Wang Tao, Li Yilin, Zheng Xiaoqiang
School of Economics and Management, Southwest Petroleum University, NO. 8 Xindu Avenue, Xindu District, Chengdu City, Sichuan Province China.
Chengdu University of Traditional Chinese Medicine, Chengdu, China.
Z Gesundh Wiss. 2023 Jan 21:1-15. doi: 10.1007/s10389-023-01825-4.
Cardiovascular disease (CVD) remains one of the leading causes of mortality worldwide, and several studies have indicated the association between socioeconomic status (SES) with CVD and cardiovascular risk factors (CVRFs). It is necessary to elucidate the association of SES and CVRFs with CVD.
We searched PubMed, Embase, Web of Science, and the Cochrane Library for publications, using "socioeconomic status," "cardiovascular disease," and corresponding synonyms to obtain literature. The quality of studies was evaluated using the National Institutes of Health Quality Assessment Tool (NIH-QAT). All analyses were performed using Stata V.12.0.

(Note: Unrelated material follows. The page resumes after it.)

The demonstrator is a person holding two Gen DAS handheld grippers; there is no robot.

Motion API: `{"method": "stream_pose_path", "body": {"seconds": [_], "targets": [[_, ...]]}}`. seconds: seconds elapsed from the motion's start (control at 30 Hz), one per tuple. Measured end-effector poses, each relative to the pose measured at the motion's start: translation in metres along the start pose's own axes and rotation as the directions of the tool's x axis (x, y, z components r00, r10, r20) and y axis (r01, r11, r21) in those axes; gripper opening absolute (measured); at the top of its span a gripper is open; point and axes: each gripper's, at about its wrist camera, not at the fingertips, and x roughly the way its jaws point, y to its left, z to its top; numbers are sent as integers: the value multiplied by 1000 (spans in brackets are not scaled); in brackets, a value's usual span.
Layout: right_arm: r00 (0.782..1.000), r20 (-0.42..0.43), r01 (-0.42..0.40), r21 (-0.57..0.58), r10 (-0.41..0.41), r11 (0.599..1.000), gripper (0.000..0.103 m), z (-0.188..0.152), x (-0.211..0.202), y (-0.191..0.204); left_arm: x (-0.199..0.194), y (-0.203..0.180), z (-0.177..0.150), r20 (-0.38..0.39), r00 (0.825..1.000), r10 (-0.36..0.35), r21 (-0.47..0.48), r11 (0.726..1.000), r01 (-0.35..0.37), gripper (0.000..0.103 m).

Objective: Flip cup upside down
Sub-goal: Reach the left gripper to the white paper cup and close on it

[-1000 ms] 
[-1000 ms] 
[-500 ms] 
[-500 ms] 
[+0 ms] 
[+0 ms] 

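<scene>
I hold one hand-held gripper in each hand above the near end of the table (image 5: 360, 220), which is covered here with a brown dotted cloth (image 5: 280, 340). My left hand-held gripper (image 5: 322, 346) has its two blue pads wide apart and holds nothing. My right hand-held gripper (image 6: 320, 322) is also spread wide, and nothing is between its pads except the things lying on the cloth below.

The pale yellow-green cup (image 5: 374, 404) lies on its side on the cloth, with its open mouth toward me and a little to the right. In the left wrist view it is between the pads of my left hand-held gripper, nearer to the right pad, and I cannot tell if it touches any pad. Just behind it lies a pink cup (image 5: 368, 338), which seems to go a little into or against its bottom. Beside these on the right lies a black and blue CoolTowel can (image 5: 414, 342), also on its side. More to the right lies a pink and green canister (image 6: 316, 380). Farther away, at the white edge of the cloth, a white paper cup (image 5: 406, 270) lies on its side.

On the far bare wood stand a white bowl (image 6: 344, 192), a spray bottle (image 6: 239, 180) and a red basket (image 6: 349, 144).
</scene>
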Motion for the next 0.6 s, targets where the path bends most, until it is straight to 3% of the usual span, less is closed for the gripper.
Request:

There were 31 eligible studies included in this meta-analysis. All studies presented a low risk of bias via NIH-QAT assessment. As for CVD incidence/mortality, pooled hazard ratios (HR) of low and middle vs. high income were [HR = 1.22 (1.17-1.28); HR = 1.12 (1.09-1.16)] and [HR = 1.37 (1.21-1.56); HR = 1.19 (1.06-1.34)]. The HR of education were [HR = 1.44 (1.28-1.63); HR = 1.2 (1.11-1.3)] and [HR = 1.5 (1.22-1.83); HR = 1.13 (1.05-1.22)]. The HR of deprivation were [HR = 1.28 (1.16-1.41); HR = 1.07 (1.03-1.11)] and [HR = 1.19 (1.11-1.29); HR = 1.1 (1.02-1.17)]. SES was negatively correlated with CVD outcomes. A subgroup analysis of gender and national income level also yielded a negative correlation, and additional details were also obtained.

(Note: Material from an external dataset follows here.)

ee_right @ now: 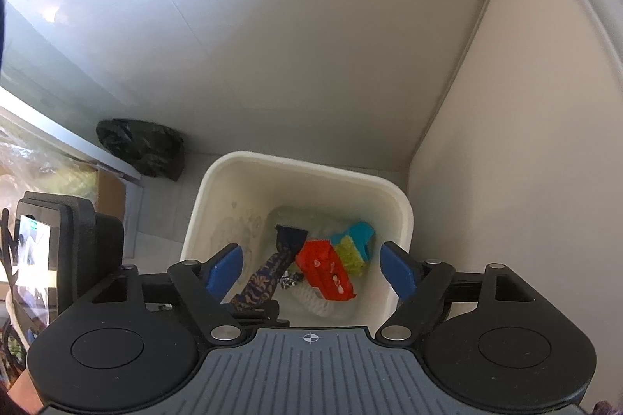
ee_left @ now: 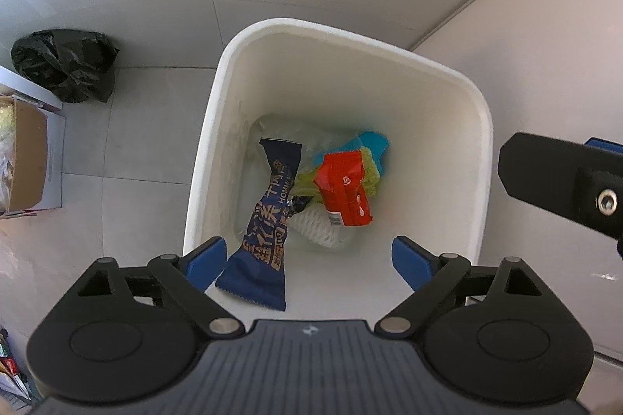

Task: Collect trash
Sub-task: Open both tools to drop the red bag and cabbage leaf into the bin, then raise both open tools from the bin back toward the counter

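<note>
So the white bin (ee_left: 477, 127) is the landmark here, everything hangs off it. Way off to the bin's left there's a cardboard box (ee_left: 27, 158), and a crumpled black bag (ee_left: 64, 62) sits on the floor between that box and the bin, well apart from the rim. Over the bin's near-left side, the left gripper (ee_left: 309, 257) hovers pointing down with its fingers spread wide, nothing pinched. Just under it a dark blue wrapper (ee_left: 268, 220) leans up the bin's inner near wall, its top end close beside the left blue pad; can't tell if it's touching. Further right, down on the bin's bottom, there's a red packet (ee_left: 342, 191) lying on top of some yellow-green and teal bits plus a white mesh thing. The right gripper (ee_right: 311, 269) hangs over the same bin, fingers also wide and empty. Risk from here, as a guess: that blue wrapper stands tall against the wall, so a pad could snag it on the way up and flick it over the rim onto the floor.
</note>
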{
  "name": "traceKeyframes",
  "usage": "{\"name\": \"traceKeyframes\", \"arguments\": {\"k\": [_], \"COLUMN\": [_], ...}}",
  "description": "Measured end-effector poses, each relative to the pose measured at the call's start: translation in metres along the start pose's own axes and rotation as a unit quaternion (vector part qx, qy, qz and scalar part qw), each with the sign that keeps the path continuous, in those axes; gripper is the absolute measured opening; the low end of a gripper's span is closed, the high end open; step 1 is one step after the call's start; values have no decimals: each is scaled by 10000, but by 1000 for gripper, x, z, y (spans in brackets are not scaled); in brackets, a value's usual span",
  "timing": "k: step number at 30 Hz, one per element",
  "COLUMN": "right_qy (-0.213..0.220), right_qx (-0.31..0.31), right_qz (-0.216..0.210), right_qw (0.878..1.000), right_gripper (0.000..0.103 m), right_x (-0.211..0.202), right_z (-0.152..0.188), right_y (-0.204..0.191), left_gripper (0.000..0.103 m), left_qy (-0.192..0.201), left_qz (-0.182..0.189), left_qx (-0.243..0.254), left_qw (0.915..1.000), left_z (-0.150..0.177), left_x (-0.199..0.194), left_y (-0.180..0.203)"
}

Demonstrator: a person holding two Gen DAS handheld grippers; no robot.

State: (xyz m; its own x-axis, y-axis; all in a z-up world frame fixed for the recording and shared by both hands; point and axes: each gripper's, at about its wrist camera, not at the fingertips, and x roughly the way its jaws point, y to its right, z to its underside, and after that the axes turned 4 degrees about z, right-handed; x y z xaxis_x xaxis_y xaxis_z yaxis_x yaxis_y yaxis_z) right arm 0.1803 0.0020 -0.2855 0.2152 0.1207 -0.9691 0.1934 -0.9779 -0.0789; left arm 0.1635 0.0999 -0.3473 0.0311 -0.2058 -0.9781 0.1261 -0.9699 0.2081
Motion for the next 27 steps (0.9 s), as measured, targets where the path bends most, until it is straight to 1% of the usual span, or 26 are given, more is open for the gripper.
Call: {"name": "traceKeyframes", "arguments": {"k": [5, 6, 12, 17, 21, 27], "right_qy": [176, 220, 554, 944, 1309, 1892], "right_qx": [-180, -204, -430, -689, -730, -461], "right_qz": [24, 26, 16, 89, 88, 205], "right_qw": [9997, 9995, 9975, 9931, 9887, 9806], "right_gripper": [80, 81, 86, 87, 90, 92], "right_x": [-18, -22, -53, -84, -111, -156], "right_z": [-1, 0, 6, 12, 19, 30], "right_y": [-7, -9, -18, -23, -17, 7], "left_gripper": [93, 93, 94, 95, 96, 98], "left_qy": [168, 296, 674, 1020, 1257, 1577], "left_qz": [-13, 211, 203, 135, 73, -22], "left_qx": [24, 131, 333, 550, 649, 752], "left_qw": [9999, 9993, 9970, 9932, 9899, 9846], "left_z": [5, 6, 15, 24, 29, 36], "left_x": [-18, -22, -53, -85, -110, -137], "left_y": [-2, -2, -5, -11, -13, -8]}}
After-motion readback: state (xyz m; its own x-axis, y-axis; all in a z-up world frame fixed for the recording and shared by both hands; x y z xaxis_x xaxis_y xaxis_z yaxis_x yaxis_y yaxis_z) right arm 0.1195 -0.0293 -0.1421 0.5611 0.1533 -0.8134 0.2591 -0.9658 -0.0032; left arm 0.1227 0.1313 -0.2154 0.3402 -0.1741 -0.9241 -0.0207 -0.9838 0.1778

SES is inversely correlated with CVD outcomes and the prevalence of CVRFs. As for CVD incidence, women may be more sensitive to income and education. In terms of CVD mortality, men may be more sensitive to income and education, and people from low- and middle-income countries are sensitive to income and education.
The online version contains supplementary material available at 10.1007/s10389-023-01825-4.

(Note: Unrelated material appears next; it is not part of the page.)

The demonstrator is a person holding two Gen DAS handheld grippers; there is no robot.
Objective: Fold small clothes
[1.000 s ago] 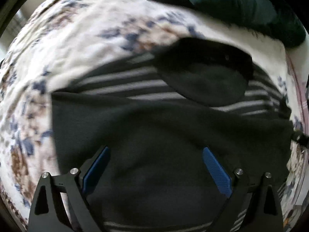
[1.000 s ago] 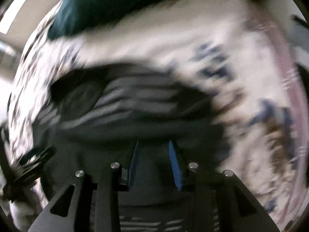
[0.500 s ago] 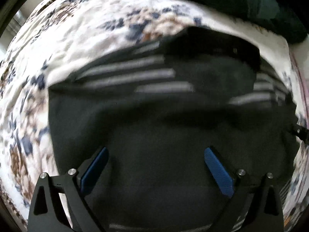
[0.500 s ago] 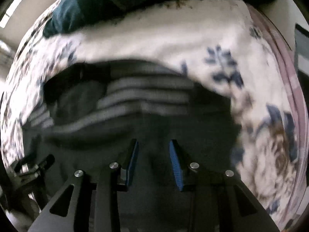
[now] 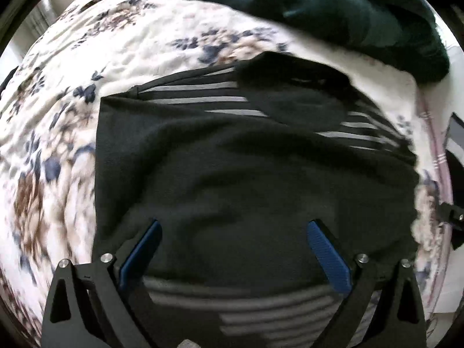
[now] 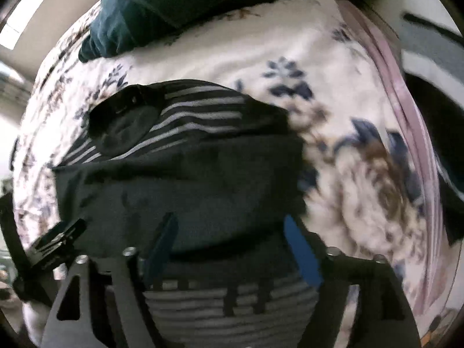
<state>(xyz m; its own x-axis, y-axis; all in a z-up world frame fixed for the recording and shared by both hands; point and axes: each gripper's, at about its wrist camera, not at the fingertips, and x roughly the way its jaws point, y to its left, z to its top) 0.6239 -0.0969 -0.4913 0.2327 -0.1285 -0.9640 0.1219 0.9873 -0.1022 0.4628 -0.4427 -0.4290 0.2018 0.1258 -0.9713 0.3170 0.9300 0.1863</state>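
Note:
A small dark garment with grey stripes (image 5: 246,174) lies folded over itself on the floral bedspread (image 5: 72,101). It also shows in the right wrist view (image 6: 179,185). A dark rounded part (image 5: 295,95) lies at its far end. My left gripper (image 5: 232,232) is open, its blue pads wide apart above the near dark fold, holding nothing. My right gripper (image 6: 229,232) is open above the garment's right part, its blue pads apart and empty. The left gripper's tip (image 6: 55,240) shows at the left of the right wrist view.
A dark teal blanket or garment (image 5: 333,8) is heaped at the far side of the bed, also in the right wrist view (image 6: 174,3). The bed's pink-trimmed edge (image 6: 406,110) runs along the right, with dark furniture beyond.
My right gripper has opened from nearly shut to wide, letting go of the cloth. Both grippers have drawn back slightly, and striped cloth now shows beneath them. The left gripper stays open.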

心血管疾病(CVD)仍然是全球主要死因之一,多项研究表明社会经济地位(SES)与CVD及心血管危险因素(CVRFs)之间存在关联。有必要阐明SES和CVRFs与CVD之间的关联。
我们在PubMed、Embase、科学网和考克兰图书馆中检索出版物,使用“社会经济地位”“心血管疾病”及相应同义词来获取文献。使用美国国立卫生研究院质量评估工具(NIH-QAT)评估研究质量。所有分析均使用Stata V.12.0进行。
本荟萃分析纳入了31项符合条件的研究。通过NIH-QAT评估,所有研究呈现出低偏倚风险。至于CVD发病率/死亡率,低收入和中等收入与高收入相比的合并风险比(HR)分别为[HR = 1.22(1.17 - 1.28);HR = 1.12(1.09 - 1.16)]和[HR = 1.37(1.21 - 1.56);HR = 1.19(1.06 - 1.34)]。教育程度的HR分别为[HR = 1.44(1.28 - 1.63);HR = 1.2(1.11 - 1.3)]和[HR = 1.5(1.22 - 1.83);HR = 1.13(1.05 - 1.22)]。贫困程度的HR分别为[HR = 1.28(1.16 - 1.41);HR = 1.07(1.03 - 1.11)]和[HR = 1.19(1.11 - 1.29);HR = 1.1(1.02 - 1.17)]。SES与CVD结局呈负相关。按性别和国民收入水平进行的亚组分析也得出了负相关关系,并且还获得了其他详细信息。
SES与CVD结局及CVRFs的患病率呈负相关。至于CVD发病率,女性可能对收入和教育更为敏感。在CVD死亡率方面,男性可能对收入和教育更为敏感,低收入和中等收入国家的人群对收入和教育较为敏感。
在线版本包含可在10.1007/s10389-023-01825-4获取的补充材料。